To be clear, I think ebikes are brilliant for lots of applications, even the ones I don't use them for. I think it's wonderful to have the privilege of choosing ones own level of suffering.
xc rides on the south downs are a bit pointless on the eeb so i have normal bikes for that.
the more fun places (where you would usually push up) i use the eeb.
i normally ride the fun places more but thats because they are fun not because of the eeb.
Had my e-bike for 18 months now. My MTB didn't get touched for 12 months, but I've since started using it more, e-bikes are brilliant if I'm honest I find them more fun to ride, but, MTBs are better for descending, after 12 months of ebike it felt razor sharp, light, more agile, more throwable everything...
It's not even the extra effort of getting it back up that bothers, be it's just so bloody slow doing it. I'm happy I have both.
Yes. E-bike is an addition rather than replacing any particular bike. It has its place but I still ride my dropbar MTB and trail FSer more often than the ebike. It's only my 'normal' big travel enduro bike that gets ridden less than the e-bike, but I can't blame that on the e-bike.

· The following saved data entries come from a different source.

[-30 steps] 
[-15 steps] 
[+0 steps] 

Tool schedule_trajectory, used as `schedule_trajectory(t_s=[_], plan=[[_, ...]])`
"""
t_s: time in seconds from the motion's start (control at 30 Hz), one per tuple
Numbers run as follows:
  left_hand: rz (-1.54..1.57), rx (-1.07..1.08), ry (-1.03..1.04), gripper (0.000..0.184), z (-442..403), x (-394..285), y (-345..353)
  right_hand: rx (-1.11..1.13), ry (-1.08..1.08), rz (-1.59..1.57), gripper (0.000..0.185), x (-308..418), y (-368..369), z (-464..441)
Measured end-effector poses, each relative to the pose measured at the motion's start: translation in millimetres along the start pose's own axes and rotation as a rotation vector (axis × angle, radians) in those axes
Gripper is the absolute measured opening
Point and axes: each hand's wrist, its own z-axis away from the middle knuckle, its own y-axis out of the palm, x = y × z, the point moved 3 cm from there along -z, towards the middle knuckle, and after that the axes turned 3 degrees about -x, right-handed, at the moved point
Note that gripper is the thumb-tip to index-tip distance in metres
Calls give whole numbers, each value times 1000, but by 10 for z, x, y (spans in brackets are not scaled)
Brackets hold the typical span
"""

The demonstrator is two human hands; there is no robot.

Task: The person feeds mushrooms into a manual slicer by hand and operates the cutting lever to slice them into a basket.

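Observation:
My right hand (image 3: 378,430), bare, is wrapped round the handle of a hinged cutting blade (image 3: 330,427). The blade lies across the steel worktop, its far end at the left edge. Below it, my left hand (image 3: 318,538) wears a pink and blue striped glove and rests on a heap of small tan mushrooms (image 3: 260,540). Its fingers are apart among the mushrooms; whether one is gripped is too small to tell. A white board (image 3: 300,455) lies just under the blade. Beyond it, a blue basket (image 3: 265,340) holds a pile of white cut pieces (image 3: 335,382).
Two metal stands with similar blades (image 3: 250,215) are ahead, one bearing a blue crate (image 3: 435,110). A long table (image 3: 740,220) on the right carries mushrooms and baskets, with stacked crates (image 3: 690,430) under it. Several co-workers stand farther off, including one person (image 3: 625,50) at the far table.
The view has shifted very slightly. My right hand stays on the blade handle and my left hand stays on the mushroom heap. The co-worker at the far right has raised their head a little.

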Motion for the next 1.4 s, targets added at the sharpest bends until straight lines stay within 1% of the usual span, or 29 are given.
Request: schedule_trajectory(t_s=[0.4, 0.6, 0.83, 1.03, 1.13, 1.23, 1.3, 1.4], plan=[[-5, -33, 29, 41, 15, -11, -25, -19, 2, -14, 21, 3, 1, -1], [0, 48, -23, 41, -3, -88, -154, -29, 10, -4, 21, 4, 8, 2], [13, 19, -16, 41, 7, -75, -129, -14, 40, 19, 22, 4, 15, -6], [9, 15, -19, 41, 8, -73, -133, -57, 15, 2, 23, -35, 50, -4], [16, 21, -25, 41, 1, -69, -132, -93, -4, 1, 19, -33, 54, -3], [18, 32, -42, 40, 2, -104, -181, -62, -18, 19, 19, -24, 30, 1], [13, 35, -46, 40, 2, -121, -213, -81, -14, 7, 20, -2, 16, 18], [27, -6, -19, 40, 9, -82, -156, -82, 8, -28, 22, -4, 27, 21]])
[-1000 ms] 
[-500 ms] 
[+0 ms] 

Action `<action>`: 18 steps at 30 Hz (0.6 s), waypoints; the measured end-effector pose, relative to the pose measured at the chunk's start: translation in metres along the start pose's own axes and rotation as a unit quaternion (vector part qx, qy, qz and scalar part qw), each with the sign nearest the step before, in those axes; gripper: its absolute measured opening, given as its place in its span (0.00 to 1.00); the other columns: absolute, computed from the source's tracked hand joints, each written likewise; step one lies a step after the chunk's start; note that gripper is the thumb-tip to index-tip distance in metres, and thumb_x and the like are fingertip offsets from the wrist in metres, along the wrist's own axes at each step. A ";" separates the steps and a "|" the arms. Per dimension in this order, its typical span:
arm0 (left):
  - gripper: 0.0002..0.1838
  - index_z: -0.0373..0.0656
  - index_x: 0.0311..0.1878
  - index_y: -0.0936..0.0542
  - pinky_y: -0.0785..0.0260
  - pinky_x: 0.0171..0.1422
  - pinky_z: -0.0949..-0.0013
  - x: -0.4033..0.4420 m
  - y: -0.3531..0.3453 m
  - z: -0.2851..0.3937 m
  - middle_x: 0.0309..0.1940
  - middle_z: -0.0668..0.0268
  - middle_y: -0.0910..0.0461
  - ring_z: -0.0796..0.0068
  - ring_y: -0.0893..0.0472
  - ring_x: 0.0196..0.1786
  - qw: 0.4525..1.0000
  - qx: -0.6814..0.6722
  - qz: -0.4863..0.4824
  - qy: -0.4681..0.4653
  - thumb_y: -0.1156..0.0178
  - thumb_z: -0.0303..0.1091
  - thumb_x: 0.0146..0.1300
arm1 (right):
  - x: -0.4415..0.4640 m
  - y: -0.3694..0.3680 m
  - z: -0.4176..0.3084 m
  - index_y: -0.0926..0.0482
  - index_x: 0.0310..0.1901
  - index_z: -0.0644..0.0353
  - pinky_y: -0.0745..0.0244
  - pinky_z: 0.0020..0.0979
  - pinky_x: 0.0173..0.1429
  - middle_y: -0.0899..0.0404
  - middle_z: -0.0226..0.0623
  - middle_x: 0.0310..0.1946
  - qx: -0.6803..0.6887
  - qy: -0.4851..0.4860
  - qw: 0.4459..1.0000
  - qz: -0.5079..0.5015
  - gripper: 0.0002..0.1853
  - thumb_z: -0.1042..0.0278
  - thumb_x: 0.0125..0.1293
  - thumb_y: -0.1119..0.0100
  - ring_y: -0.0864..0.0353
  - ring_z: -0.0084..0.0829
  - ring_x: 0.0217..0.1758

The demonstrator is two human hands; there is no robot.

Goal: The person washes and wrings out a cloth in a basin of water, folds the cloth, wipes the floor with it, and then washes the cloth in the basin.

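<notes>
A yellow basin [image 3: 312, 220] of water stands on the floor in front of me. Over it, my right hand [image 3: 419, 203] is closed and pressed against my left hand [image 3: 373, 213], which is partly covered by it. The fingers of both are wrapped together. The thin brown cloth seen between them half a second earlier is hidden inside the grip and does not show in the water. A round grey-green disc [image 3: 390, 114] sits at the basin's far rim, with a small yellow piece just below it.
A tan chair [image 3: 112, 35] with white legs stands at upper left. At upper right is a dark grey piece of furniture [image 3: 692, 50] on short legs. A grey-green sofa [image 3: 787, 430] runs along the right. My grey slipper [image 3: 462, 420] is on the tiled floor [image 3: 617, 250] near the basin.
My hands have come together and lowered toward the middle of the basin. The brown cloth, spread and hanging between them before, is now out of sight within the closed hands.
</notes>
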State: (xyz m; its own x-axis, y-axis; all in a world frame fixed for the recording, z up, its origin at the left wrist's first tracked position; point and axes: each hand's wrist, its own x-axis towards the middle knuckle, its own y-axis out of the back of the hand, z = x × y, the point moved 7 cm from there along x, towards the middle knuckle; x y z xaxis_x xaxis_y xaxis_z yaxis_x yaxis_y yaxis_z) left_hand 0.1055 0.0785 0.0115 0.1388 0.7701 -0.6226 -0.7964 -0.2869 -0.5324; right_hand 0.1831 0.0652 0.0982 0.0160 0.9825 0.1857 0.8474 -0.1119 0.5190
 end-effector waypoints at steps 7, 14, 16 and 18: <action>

E-bike's perfect for my use: more trails in a short/fixed time window between dropping off and collecting the kids from sports clubs etc. I can get over twice the riding done compared to a normal bike. What's not to like?
Different tool for different jobs.
Big days out, Wales, Scotand Surrey Hills, anything that's basically 'winch and plummet' - 150/160 mm travel Eeb.
Local loops of flattish singletrack and bridleways, Swinley, Woburn etc with the kids - Steel Hardtail. I hardly ever ride the E-MTB locally.
I'd say each gets roughly the same amount of action these days.
If I lived somewhere with lots of vertical and gnar rideable from my door I'd probably be much more Eeb-reliant.
Yes but I sold my full-sus pretty quickly after getting an e-full-sus, so just had a hardtail. And then replaced that with a singlespeed hardtail which I prefer because it never feels like you're slowly crawling up a hill wishing you had a motor speeding things up, you just pedal hard enough or get off and push.
an e-cargo bike for shuttling kids/groceries etc about and I'm absolutely sold on pedal assist for getting around town.
I have an eBullitt with a motor.
It's brilliant. It replaces a car (in my case it doesn't as I used to cycle everywhere through town anyways and would use my Bob Yak trailer). It serves a purpose.
Motors on MTBs I see as daft and defeatist.
I probably ride 3-5 x each week. 1-2 hard rides on "normal" bikes then a moderate ride on "normal" bike (gravel & road). I use an eeb (f/s mtb) for relaxed fun & days away mtb. I also prefer the eeb if I commute (which is mostly off road). I decided not every ride needs to be hard and for me eeb is a good way of enjoying bikes without digging myself into a hole (I'm getting older and recovery is definitely something I need to think about). I have sold my Tallboy as it was getting no use but kept a rigid mtb for winter fitness.